The Positive Aspects of Popular Culture
The superficiality of America’s consumer culture, full of supermarkets, shopping malls, and radio and television, with their advertising jingles and ever-present marketing pitches, is an easy target for any novelist or social commentator, but DeLillo does something very different. He presents that consumer culture in a positive light through the characters of both Jack and Murray Suskind. Jack gets a satisfaction from loading up his cart in the supermarket, and in going on shopping sprees in the mall, that he can get nowhere else. These experiences lift him up, make him feel larger than himself, as if by fully entering into the community of consumers he can keep his existential angst, his fear of death, at bay. As for Murray, he is the great theorizer, and sees in the supermarket all kinds of significant signs and symbols. He can get excited by mundane things like how a product is packaged, and he marvels at the variety of products and their countries of origin: “It’s like being at some crossroads of the ancient world, a Persian bazaar or boom town on the Tigris” (169) he says. For Murray, the supermarket is full of “psychic data” that can be decoded. “Everything is hidden by symbolism, hidden by veils of mystery and layers of cultural material” (37) he says. When he sees a banner advertising a raffle to raise money for research into an incurable disease, he thinks of it as like “a Tibetan prayer flag” (288). Similarly, Jack finds that advertising slogans stick in his mind, and he repeats them as if they might be full of meaning, part of the “waves and radiation” that permeate society and create a cohesive network. Even the supermarket tabloids, with their bizarre stories of UFOs and other strange supernatural phenomena, provide people with some hope, which otherwise would be missing from their lives. As long as the supermarket, brightly lit up and well-stocked, remains, it is a reassurance to everyone that “Everything was fine, would continue to be fine, would eventually get even better as long as the supermarket did not slip” (170).
Simulation vs. Reality
A recurring theme is that in 1980s America, people’s sense of what is real is created by the media; simulation, a copy of something real, has become more important than reality. Several incidents in the novel illustrate this theme. When Murray and Jack go to visit the “most photographed barn in America,” they see many signs on the highway announcing it, there are many cars and a tourist bus there, everyone has cameras, and postcards and slides are being sold. The actual barn is never described; “No one sees the barn,” Murray says. The point is that the various photographic copies of the barn and the hype surrounding it have become the reality, not the barn itself. Reality has become hidden behind so many layers of copies and other paraphernalia of media-inspired tourism. It is like someone going to an art gallery, not looking at any of the pictures but instead going straight to the shop to buy some postcards of the art he has not in fact seen. Simulation has replaced reality.

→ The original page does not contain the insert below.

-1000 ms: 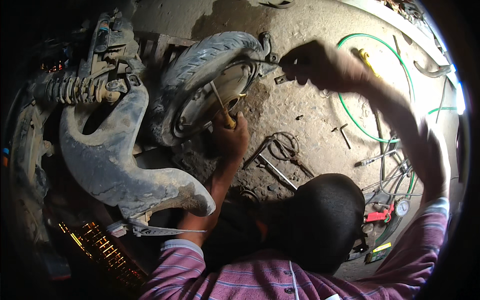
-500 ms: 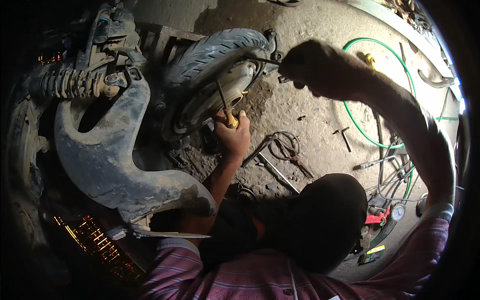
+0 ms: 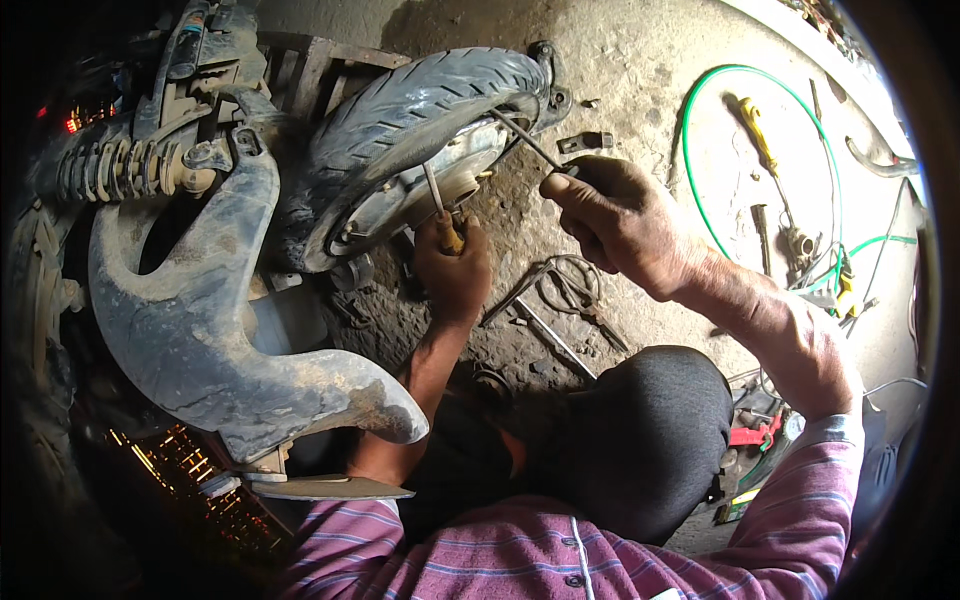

The theme recurs in the evacuation due to the toxic spill, which is conducted by SIMUVAC, an organization that practices simulated evacuations. For them, the real evacuation for a real emergency is a rehearsal for a simulated evacuation, not the other way round. Later, SIMUVAC conducts another exercise based on the idea of a bad odor; three days later, there is a real noxious odor, but no one takes any action. The simulation is all that matters. This idea is extended further when the evacuees from the real toxic spill are angry that their plight is not featured on network television. If their reality is not mediated to them through television, they feel cheated, as if it is not really happening, because they have learned to experience things fully only when they see them taking place on television.